La importancia en la salud de los Omega 3 y 6

Desde hace unos años se habla de la importancia de consumir alimentos que contengan omegas, principalmente 3 y 6, o incluso suplementarlos para tener ciertos beneficios en la salud, pero no se habla mucho de qué son, en dónde podemos encontrar cada uno y cuáles son esos beneficios.

Empezaremos con definir los omegas de una manera sencilla; son “grasas” mejor llamados ácidos grasos, poliinsaturados y dos de ellos son esenciales. Los ácidos grasos se pueden clasificar por su estructura en 2 grupos: los saturados, que por su estructura estable son difíciles de romper por el cuerpo, están presentes en alimentos de origen animal principalmente, y se recomienda que su consumo sea limitado; y los insaturados, los cuales son menos estables porque en su estructura tienen dobles enlaces lo que hace que se puedan romper más fácil. Si tiene solamente un doble enlace los llamamos monoinsaturados y si tienen 2 o más poliinsaturados, que es donde entran los omegas 3 y 6. Al decir que son esenciales se refiere a que el cuerpo no los puede producir solo, por lo cual necesitamos dárselos por medio de alimentos para poder disfrutar de sus beneficios. El cuerpo puede producir todos los ácidos grasos que necesita excepto dos, un omega 3 que se llama ácido alfa linolénico (AAL) y un omega 6, el ácido linoleico. Aunque son únicamente 2, son muy importantes ya que por ejemplo a partir del AAL se pueden formar otros omega 3 que son el ácido eicosapentaenoico (EPA) y el ácido docosahexaenoico (DHA) que, si bien el cuerpo por reacciones bioquímicas los puede sintetizar, es recomendable también consumirlos en la dieta para poder cubrir los requerimientos, en especial en algunas etapas de la vida como es el embarazo y lactancia.

Hablando de sus beneficios y características, tanto los omega 3 como los 6 son importantes componentes para las membranas celulares ayudando a su permeabilidad. Los omega 3 poseen propiedades antiinflamatorias, teniendo efectos positivos para el cuerpo en las respuestas inflamatorias, en la presión arterial, y se sigue estudiando que su consumo puede ser beneficioso también para prevenir algunas enfermedades cardiovasculares, diabetes y algunos tipos de cáncer. Por otro lado, los omega 6 tienen propiedades proinflamatorias, lo que hace que debamos cuidar la cantidad que consumimos.

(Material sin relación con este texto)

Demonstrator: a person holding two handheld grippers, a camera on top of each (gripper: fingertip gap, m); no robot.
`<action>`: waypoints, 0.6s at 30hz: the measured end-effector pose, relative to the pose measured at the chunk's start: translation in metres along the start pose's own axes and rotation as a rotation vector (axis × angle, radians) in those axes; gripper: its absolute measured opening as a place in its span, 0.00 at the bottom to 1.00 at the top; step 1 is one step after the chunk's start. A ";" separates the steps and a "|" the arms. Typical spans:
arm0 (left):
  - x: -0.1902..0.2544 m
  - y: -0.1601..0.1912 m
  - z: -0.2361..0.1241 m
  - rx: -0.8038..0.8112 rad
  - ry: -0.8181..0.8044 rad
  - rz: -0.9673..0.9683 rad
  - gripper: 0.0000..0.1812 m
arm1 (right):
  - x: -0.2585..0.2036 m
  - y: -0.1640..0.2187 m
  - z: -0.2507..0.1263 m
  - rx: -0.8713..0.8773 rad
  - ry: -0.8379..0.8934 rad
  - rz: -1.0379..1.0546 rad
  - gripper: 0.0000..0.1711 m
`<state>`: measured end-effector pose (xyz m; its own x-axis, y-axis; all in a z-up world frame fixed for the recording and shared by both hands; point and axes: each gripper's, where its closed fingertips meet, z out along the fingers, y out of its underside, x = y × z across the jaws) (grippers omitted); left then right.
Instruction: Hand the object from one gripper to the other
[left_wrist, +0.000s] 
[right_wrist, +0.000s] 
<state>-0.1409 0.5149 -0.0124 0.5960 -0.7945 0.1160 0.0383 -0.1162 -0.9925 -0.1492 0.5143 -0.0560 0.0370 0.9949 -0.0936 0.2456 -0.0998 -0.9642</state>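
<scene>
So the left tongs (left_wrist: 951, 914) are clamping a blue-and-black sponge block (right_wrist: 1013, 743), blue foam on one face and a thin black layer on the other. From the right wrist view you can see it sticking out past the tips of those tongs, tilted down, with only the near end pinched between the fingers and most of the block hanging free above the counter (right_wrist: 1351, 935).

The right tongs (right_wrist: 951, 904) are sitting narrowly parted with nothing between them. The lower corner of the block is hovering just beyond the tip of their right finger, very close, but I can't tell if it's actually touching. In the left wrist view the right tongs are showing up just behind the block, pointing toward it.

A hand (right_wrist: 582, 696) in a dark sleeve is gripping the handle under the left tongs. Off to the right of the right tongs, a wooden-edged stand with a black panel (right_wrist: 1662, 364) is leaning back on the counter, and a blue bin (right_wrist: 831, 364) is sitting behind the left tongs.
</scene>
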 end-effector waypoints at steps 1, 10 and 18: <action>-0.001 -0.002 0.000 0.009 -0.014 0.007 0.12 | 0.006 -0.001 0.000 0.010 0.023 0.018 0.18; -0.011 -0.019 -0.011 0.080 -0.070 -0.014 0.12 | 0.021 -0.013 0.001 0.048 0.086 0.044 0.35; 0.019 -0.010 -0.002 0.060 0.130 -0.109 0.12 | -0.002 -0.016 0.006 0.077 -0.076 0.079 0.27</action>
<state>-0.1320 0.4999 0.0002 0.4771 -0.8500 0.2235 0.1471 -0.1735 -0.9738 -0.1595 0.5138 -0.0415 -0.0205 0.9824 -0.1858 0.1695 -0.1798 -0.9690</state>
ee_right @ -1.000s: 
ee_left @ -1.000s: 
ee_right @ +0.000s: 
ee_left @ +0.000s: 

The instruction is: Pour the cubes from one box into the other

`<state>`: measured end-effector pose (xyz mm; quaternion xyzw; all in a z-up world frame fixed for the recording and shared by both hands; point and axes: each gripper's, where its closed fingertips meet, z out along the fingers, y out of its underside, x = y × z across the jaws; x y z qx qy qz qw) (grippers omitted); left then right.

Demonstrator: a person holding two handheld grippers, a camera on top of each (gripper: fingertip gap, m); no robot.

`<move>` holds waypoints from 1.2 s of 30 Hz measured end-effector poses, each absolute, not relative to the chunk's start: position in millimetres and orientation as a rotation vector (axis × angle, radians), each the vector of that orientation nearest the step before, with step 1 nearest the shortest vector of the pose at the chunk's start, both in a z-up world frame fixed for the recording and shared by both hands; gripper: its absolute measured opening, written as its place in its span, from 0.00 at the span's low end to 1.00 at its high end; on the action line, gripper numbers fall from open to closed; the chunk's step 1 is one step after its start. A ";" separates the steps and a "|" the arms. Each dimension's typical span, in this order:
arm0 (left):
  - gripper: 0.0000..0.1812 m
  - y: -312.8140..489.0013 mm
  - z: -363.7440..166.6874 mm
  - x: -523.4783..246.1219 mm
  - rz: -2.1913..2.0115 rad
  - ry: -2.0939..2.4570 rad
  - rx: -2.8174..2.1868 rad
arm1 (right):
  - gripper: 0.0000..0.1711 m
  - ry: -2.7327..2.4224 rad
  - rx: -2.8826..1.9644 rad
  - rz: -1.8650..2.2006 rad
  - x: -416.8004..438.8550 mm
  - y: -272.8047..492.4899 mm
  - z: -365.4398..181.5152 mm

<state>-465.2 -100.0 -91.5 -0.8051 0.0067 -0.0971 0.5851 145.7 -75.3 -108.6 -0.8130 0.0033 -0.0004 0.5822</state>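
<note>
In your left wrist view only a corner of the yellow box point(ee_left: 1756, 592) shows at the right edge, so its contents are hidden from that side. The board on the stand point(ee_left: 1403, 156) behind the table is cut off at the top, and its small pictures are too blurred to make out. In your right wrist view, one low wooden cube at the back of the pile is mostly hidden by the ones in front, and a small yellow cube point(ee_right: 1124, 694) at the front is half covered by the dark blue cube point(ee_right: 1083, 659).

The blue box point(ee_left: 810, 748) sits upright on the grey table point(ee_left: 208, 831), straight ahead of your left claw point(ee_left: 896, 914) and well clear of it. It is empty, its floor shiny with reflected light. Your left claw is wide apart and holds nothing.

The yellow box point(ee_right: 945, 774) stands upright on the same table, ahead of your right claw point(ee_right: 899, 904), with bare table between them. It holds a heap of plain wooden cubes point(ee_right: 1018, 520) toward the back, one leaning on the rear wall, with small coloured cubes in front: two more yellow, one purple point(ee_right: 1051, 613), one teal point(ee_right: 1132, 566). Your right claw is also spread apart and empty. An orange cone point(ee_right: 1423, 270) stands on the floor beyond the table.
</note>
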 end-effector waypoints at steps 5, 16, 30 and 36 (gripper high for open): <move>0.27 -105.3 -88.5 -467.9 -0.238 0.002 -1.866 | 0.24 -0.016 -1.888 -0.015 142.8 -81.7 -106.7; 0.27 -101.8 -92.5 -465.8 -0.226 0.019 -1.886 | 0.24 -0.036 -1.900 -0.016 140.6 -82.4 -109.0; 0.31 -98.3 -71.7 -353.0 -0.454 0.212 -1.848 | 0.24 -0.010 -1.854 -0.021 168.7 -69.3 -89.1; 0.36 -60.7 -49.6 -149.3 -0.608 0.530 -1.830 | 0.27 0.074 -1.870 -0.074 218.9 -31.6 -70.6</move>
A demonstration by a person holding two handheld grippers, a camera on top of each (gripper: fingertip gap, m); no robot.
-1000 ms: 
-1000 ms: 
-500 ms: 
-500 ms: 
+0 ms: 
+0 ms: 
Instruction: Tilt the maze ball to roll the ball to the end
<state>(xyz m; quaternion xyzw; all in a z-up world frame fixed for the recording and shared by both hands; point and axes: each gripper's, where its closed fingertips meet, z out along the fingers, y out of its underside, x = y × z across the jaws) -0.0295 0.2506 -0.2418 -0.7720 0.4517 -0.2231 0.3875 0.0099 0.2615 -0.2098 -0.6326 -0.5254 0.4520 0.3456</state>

El DHA y el ácido araquidónico (uno de los omega 6) son de suma importancia para el desarrollo del sistema nervioso y visual de los bebés, por lo que las mujeres durante el embarazo y lactancia deben cubrir los requerimientos de dichos omegas para un mejor desarrollo del bebé durante la gestación y los primeros meses de vida. También hay estudios que muestran que en algunas enfermedades mentales como la depresión se han observado mayores citocinas proinflamatorias derivadas del omega 6, mismas que se disminuyen cuando hay un aumento en el consumo de omega 3.

Es mucho más sencillo cubrir o incluso sobrepasar la dosis recomendada de omega 6, ya que están presentes en muchos de los alimentos que consumimos, principalmente productos industrializados que están hechos con aceites vegetales como de maíz y de palma. Se recomienda que la relación entre el consumo de omega 6 y 3 sea máximo de 4:1, aunque la realidad es que esta relación llega a ser hasta de 30:1, lo que hace que no se aprovechen los beneficios del omega 3, ya que es muy baja la cantidad y que el consumo excesivo de omega 6 pueda ser incluso perjudicial para la salud.

Lo que se recomienda entonces para lograr una relación saludable entre estos omegas es que la mayor parte de las fuentes de omega 6 que elijamos consumir sean de alimentos naturales, como nueces y semillas y en menor proporción de alimentos procesados; y que aumentemos el consumo de alimentos ricos en omega 3, como son los pescados grasos de agua fría como el atún, el salmón, las sardinas, semillas de linaza, chía y aceites como de canola y de linaza. Con comer 2 veces por semana una porción de este tipo de pescado, tendríamos un buen aporte de EPA y DHA.

Dependiendo de la etapa de la vida o condición en la que cada persona se encuentre serán las recomendaciones de ingesta de estos omegas, normalmente se pueden llegar a dosis aceptables con solo alimentos sin necesidad de suplementar, aunque se debe individualizar cada caso y en situaciones que sea pertinente, un profesional de la salud puede indicar suplementación.